PROBLEM TO WORK ON
Reproduce the data below exactly. Skip the pictures.
※
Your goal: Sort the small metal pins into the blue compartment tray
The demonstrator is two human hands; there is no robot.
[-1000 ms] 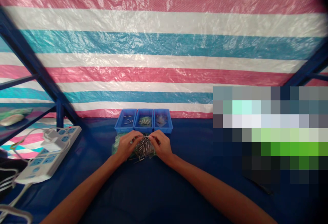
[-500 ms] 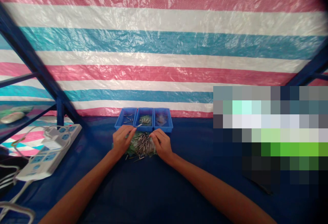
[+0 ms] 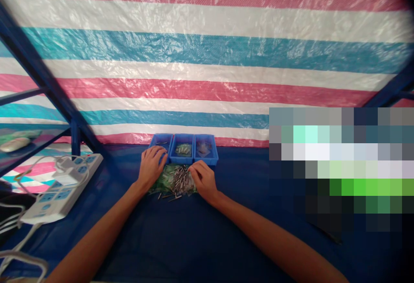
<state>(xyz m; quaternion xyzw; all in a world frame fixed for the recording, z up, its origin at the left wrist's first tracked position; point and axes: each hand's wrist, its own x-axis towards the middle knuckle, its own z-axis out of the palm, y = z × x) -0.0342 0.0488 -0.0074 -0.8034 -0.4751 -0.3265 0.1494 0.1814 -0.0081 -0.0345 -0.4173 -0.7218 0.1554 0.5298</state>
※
PROBLEM SOLUTION
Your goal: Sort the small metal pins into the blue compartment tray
The demonstrator is two human hands; there is no robot.
[-1000 ms] 
[-500 ms] 
[+0 ms] 
<state>(xyz m; quaternion xyzw; all in a world frame fixed for the recording, z up, its origin at the left wrist's first tracked position; point and axes: each hand's wrist, its own x-axis towards the middle knuckle, its own z-axis out of the palm, y = z × x) -0.0342 0.0488 -0.0074 -0.8034 -0.4751 -0.3265 0.1494 0.1814 -0.0081 -0.0345 -0.4173 -0.7218 0.1554 0.5298</state>

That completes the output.